Work request:
All of the entries below should be copied exactly as they appear.

Entries taken from a collection
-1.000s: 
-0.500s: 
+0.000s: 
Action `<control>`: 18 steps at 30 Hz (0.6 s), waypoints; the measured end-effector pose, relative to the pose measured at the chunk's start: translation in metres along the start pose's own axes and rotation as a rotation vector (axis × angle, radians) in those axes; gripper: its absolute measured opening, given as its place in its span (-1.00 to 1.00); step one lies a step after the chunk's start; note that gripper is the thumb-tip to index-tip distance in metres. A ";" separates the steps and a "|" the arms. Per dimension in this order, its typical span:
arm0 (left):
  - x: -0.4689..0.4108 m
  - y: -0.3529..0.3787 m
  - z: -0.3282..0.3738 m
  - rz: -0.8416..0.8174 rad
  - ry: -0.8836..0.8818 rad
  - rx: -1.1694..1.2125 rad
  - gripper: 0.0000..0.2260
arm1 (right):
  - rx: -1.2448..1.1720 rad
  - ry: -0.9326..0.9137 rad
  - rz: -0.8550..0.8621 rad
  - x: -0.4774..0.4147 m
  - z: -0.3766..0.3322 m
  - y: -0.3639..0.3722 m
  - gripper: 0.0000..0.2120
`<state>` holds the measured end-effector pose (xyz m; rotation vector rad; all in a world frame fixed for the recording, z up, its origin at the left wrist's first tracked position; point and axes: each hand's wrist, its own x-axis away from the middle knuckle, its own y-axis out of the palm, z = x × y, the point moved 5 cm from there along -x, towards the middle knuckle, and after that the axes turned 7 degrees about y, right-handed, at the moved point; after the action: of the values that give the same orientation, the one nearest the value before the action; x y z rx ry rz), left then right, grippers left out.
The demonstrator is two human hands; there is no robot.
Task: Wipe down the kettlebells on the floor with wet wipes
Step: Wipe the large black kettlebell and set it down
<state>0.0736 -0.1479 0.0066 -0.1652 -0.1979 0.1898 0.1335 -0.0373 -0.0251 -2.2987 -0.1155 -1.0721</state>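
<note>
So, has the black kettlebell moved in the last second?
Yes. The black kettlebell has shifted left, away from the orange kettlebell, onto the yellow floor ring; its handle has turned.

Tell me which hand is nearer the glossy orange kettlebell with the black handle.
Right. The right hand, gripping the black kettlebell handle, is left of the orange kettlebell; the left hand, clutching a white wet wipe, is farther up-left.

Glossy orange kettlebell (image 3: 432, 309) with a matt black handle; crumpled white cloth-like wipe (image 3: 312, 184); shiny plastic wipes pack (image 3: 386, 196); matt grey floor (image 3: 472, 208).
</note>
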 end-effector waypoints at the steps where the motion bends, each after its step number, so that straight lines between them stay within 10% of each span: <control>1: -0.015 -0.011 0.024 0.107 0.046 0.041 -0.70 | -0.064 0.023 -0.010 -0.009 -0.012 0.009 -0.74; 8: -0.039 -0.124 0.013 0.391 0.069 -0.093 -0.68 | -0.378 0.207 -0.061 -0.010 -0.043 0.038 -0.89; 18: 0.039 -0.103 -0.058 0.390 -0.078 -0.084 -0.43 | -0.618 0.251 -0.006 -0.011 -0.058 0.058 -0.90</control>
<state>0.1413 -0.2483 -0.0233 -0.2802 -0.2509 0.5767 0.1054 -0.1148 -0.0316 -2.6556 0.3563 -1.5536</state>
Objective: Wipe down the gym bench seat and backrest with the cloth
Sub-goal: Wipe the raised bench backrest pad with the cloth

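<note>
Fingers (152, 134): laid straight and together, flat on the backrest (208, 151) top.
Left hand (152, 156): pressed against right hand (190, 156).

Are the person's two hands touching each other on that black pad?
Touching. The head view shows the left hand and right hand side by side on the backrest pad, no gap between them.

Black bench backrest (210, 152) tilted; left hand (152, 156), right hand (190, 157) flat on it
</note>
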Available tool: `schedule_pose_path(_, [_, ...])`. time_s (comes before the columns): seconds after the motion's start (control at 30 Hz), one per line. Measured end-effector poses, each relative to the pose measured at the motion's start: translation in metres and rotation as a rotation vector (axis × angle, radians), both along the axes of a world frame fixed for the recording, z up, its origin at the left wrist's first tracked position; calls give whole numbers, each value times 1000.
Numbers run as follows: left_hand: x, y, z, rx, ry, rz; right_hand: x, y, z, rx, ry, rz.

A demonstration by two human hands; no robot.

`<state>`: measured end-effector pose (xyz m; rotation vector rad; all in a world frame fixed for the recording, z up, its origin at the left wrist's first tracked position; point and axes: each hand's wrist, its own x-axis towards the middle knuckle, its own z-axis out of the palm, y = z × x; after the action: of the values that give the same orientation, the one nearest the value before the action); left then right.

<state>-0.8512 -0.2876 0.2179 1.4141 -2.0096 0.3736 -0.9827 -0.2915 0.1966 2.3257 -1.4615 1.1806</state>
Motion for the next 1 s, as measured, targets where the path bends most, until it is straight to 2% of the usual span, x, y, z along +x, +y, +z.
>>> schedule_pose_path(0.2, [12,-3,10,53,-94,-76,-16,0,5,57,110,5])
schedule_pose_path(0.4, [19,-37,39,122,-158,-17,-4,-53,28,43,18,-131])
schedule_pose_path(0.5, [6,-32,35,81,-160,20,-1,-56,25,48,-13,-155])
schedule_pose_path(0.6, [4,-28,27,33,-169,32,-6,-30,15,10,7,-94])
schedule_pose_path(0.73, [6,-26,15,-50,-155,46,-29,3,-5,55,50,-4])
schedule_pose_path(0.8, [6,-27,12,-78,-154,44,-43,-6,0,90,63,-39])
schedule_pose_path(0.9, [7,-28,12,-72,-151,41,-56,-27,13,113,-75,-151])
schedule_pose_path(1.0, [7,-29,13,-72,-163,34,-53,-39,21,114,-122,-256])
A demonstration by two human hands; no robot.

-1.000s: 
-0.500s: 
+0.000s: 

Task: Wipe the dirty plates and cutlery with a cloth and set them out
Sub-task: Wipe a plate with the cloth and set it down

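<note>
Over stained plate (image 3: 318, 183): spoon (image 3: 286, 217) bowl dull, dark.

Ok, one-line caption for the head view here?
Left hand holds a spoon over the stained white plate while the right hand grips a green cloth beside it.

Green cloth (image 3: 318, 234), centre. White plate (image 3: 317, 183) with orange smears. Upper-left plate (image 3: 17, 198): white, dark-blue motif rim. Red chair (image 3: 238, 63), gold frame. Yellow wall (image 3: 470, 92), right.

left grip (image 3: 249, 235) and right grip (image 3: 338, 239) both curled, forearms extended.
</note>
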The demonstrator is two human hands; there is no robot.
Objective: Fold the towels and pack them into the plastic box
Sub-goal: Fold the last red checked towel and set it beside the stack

Solution for this problem:
-1.000s: 
-0.500s: 
+0.000s: 
Action `<control>`: 18 steps at 30 Hz (0.6 s), waypoints; the measured end-effector pose, relative to the pose measured at the chunk's start: translation in metres along the start pose's own axes and rotation as a rotation vector (axis × angle, radians) in those axes; gripper: its absolute measured opening, given as its place in its span (-1.00 to 1.00); step one lies a step after the chunk's start; note that gripper is the thumb-tip to index-tip distance in metres. A ";" separates the steps and a "|" the arms. Per dimension in this order, its typical span:
arm0 (left):
  - x: -0.4689..0.4108 m
  - y: -0.3529..0.3787 m
  - z: -0.3282..0.3738 m
  - rz: -0.8416..0.8174 rad
  - ry: -0.8836..0.8818 rad
  - rx: -1.1694..1.2125 rad
  - gripper: 0.0000..0.2260
arm1 (right):
  - rx: -1.2448..1.1720 rad
  - ry: -0.9326..0.9137 rad
  - rz: -0.8550..0.8621 rad
  - x: -0.4774..0.4147 m
  - z: -0.3766..0.3322 m
  - y: -0.3639..0.3722 m
  - gripper: 0.0000..0.2120
`<state>` holds the measured end-effector pose (xyz m; rotation vector rad; all in a world frame fixed for the recording, z up, its origin at the left wrist's first tracked position; point and axes: each hand's wrist, its own x-axis away from the middle knuckle, its own y-axis out of the palm, z = x × y, the point moved 5 cm from there along -x, towards the middle knuckle, and after that the axes turned 7 degrees about y, right-handed, at the moved point; after the action: of the values that give the same orientation, the one nearest the value before the action; x y z rx ry rz), left then right, grippers left out.
The demonstrator is two human hands; there is no robot.
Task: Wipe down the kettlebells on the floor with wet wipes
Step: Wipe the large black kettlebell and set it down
<state>0.0736 -0.1479 0.0066 -0.1652 -0.1979 0.1898 0.1335 -0.0373 -0.0251 -2.2987 -0.1155 -1.0721</state>
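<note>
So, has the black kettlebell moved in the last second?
Yes. The black kettlebell has shifted left, away from the orange kettlebell, onto the yellow floor ring; its handle has turned.

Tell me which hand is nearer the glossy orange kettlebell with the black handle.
Right. The right hand, gripping the black kettlebell handle, is left of the orange kettlebell; the left hand, clutching a white wet wipe, is farther up-left.

Glossy orange kettlebell (image 3: 432, 309) with a matt black handle; crumpled white cloth-like wipe (image 3: 312, 184); shiny plastic wipes pack (image 3: 386, 196); matt grey floor (image 3: 472, 208).
</note>
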 end-effector waypoints at the steps where the motion bends, each after its step number, so that straight lines between them stay within 10% of each span: <control>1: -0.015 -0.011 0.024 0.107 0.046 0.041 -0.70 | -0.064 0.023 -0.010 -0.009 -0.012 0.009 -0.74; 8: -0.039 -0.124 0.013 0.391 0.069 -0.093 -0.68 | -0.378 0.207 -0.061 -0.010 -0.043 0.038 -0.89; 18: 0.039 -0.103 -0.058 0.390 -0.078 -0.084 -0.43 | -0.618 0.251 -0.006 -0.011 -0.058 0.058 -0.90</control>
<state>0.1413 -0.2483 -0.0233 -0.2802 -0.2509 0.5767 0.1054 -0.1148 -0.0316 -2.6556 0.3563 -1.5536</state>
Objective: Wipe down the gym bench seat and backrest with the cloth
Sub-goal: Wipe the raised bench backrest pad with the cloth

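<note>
Fingers (152, 134): laid straight and together, flat on the backrest (208, 151) top.
Left hand (152, 156): pressed against right hand (190, 156).

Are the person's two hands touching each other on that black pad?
Touching. The head view shows the left hand and right hand side by side on the backrest pad, no gap between them.

Black bench backrest (210, 152) tilted; left hand (152, 156), right hand (190, 157) flat on it
</note>
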Available tool: `schedule_pose_path(_, [_, ...])`. time_s (comes before the columns): seconds after the motion's start (control at 30 Hz), one per line. Measured end-effector poses, each relative to the pose measured at the motion's start: translation in metres and rotation as a rotation vector (axis × angle, radians), both along the axes of a world frame fixed for the recording, z up, its origin at the left wrist's first tracked position; calls give whole numbers, each value times 1000.
Numbers run as follows: left_hand: x, y, z, rx, ry, rz; right_hand: x, y, z, rx, ry, rz.

A demonstration by two human hands; no robot.

`<state>`: measured end-effector pose (xyz m; rotation vector rad; all in a world frame fixed for the recording, z up, its origin at the left wrist's first tracked position; point and axes: each hand's wrist, its own x-axis towards the middle knuckle, its own z-axis out of the palm, y = z × x; after the action: of the values that give the same orientation, the one nearest the value before the action); left then right.

<state>-0.8512 -0.2876 0.2179 1.4141 -2.0096 0.3736 -0.9827 -0.2915 0.1966 2.3257 -1.4615 1.1806</state>
Motion for the next 1 s, as measured, targets where the path bends most, until it is straight to 2% of the usual span, x, y, z along +x, +y, +z.
>>> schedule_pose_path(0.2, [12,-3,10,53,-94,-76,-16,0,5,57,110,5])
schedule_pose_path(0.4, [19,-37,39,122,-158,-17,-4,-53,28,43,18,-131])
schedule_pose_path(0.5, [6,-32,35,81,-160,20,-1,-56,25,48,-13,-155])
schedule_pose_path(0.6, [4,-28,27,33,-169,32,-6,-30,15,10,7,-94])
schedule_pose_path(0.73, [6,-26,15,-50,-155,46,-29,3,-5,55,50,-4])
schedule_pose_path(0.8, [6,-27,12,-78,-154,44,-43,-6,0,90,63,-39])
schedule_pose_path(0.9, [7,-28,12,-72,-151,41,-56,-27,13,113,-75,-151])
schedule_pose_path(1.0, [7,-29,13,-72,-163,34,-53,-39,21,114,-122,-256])
A demonstration by two human hands; no robot.

-1.000s: 
-0.500s: 
+0.000s: 

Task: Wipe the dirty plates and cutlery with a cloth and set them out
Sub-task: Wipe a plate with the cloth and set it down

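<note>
Over stained plate (image 3: 318, 183): spoon (image 3: 286, 217) bowl dull, dark.

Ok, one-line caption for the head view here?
Left hand holds a spoon over the stained white plate while the right hand grips a green cloth beside it.

Green cloth (image 3: 318, 234), centre. White plate (image 3: 317, 183) with orange smears. Upper-left plate (image 3: 17, 198): white, dark-blue motif rim. Red chair (image 3: 238, 63), gold frame. Yellow wall (image 3: 470, 92), right.

left grip (image 3: 249, 235) and right grip (image 3: 338, 239) both curled, forearms extended.
</note>
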The demonstrator is two human hands; there is no robot.
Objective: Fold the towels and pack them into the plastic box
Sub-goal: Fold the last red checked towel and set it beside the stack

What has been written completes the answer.